Die ausgewählten Spielorte sollen sich sichtbar von den gängigen Vorstellungen eines elitären und teuren Opernabends kontrastieren. Auch verlangt Ahimè von seinen Besucher*innen keinen Eintritt. Als erstes Projekt wählten Biber, Ferreira und Schmidlin das Werk Rodelinda von Georg Friedrich Händel. In ihrer Inszenierung legen sie inhaltlich den Fokus auf das Thema Macht in ihren verschiedenen Erscheinungsformen

«Uns war es ein Anliegen, dass wir nicht etwas Klassisches wie die Zauberflöte aufführen, wir hatten aber auch pragmatische Gründe», sagt Biber. Zu groß sei der Aufwand eine Oper mit grossem Chor zu koordinieren und vor allem: «die jungen Künstler*innen auch gut zu bezahlen», ergänzt Ferreira. Für ein Werk aus dem Barock spricht ausserdem, dass das Orchester überschaubar bleibt und die Strukturen deutlich in Rezitativ und Arie aufgeteilt sind. So konnten wir nach Belieben Abschnitte streichen, tauschen und haben jetzt einen guten Remix mit unserer Kürzung», sagt Biber.

Der andere Blick

Innerhalb eines Jahres stellten Biber, Ferreira und Schmidlin mit weiteren jungen Sänger*innen und Musiker*innen aus Basel ein abendfüllendes Programm auf die Beine, gründeten ein eigenes Barockorchester und kümmerten sich eigenständig um die Finanzierung des Vereins durch Stiftungen. Zwar war das Projekt zeitintensiv und für alle Mitwirkenden mit erheblichem Aufwand verbunden, dennoch bleiben die Gründer*innen gelassen: «Wir sind jung, wir haben die Energie, schlaflose Nächte zu verbringen. Es geht! Uns alle verbindet diese Leidenschaft für die Oper», sagt Biber. Ausserdem hätten sie im Prozess selbst viel lernen können: «Man kommt mit einem anderen Blick in den Beruf: In einem grossen Opernhaus hat jede Person ihre Aufgabe, wir übernehmen bei Ahimè! einfach alles», sagt Ferreira.

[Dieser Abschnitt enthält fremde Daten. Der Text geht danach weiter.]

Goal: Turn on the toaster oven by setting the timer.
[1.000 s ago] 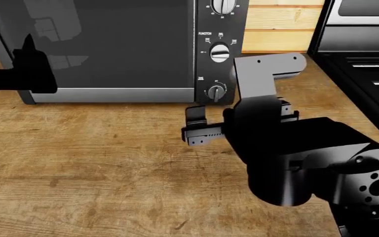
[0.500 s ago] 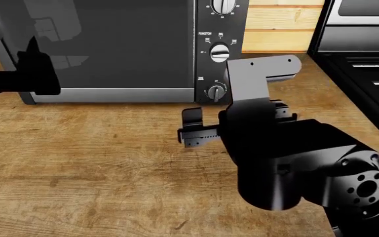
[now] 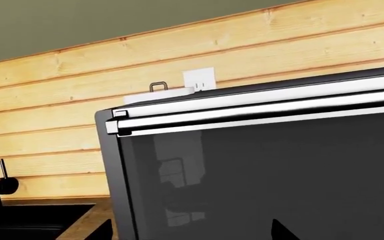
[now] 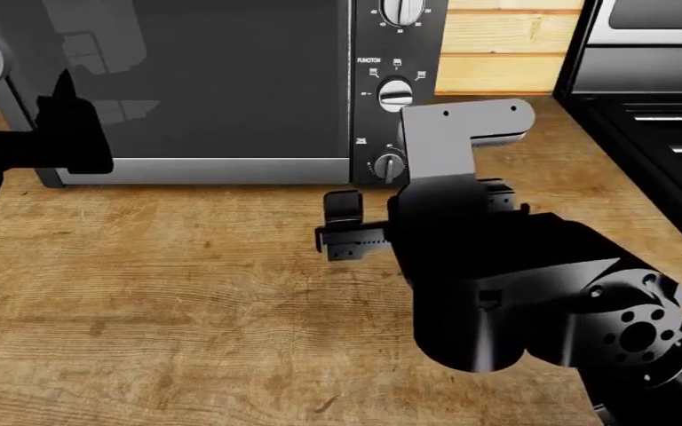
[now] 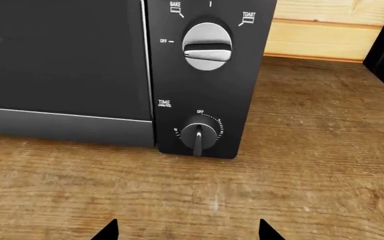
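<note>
Nearest, bare wooden bench (image 4: 175,302) lies open before the right tool (image 4: 344,229), whose spread jaws (holding nothing) hang near the toaster oven (image 4: 199,80), short of its front edge. Beyond, the timer (image 5: 198,134) sits lowest on the oven's black panel, just above the bench. Left tool: too dark to judge.

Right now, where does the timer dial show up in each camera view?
Head view: the timer is the lowest dial on the toaster oven, just beyond the right gripper.
Right wrist view: timer under the TIME label, lower middle.
Left wrist view: not in it.
Shared landmark: the function dial above it.
</note>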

Der Verein Ahimè! hat es geschafft, genügend Künstler*innen zu finden, die mitwirken wollen, Stiftungen und Sponsoren von ihrer Vision zu überzeugen, junge Oper auf hohem Niveau zu spielen und nun besteht auch ein enormer Zuschauerandrang für die vier Vorstellungen im September.